▸ HOW TO COMPLETE THIS TASK
From the data below, give the number of lines holding the word "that", with nothing else added.

▸ INFORMATION PROVIDED
================================
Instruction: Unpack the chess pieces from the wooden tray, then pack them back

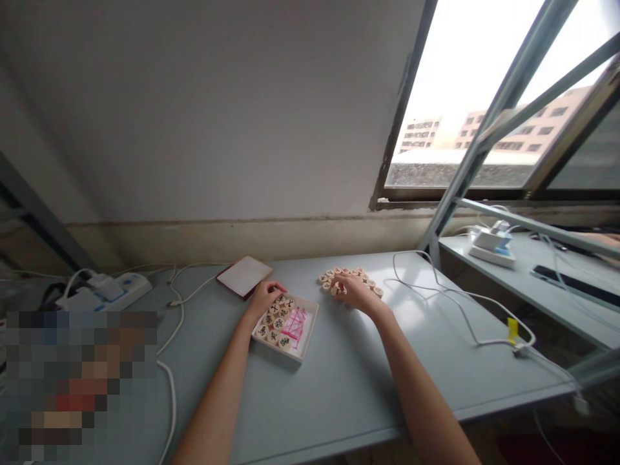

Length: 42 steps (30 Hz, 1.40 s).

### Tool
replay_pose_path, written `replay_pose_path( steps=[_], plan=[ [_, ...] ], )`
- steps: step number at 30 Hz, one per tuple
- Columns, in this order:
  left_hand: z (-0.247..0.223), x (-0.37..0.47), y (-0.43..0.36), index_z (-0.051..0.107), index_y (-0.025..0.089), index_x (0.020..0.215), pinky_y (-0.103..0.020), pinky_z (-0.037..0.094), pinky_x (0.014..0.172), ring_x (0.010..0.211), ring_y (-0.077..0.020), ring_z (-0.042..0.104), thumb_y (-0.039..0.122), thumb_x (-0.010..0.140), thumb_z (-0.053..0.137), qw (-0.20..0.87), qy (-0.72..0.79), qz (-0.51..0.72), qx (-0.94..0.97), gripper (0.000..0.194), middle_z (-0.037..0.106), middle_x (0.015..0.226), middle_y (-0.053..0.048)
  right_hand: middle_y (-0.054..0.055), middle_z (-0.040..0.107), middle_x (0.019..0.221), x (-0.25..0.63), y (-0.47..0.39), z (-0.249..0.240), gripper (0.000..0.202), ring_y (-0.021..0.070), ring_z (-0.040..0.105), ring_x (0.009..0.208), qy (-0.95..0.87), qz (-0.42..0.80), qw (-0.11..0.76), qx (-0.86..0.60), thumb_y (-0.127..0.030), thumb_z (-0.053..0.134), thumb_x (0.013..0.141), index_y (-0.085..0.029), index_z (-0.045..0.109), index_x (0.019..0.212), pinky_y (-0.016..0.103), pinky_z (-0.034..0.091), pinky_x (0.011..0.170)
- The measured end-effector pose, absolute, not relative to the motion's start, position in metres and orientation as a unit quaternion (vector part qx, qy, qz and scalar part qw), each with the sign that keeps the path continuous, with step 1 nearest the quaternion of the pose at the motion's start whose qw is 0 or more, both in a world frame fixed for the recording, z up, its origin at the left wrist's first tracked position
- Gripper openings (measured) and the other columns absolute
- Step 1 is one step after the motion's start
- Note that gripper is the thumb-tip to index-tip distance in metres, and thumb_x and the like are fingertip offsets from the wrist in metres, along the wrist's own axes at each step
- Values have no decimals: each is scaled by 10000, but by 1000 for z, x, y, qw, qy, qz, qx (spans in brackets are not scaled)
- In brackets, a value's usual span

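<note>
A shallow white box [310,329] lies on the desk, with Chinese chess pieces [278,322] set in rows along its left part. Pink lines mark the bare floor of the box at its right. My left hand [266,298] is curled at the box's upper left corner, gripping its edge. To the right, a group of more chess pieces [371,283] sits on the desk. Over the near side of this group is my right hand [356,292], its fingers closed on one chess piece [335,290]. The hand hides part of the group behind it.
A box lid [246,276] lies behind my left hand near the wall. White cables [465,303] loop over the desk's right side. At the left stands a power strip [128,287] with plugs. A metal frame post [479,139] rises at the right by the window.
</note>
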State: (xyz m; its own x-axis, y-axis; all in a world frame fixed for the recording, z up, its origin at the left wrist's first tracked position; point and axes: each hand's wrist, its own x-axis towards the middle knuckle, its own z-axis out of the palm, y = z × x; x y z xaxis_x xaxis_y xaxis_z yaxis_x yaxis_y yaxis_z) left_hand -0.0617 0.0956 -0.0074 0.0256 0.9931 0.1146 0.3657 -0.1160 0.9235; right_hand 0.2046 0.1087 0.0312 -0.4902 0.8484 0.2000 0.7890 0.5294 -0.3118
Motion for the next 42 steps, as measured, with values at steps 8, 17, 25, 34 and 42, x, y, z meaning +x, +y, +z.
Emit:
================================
▸ RESPONSE
2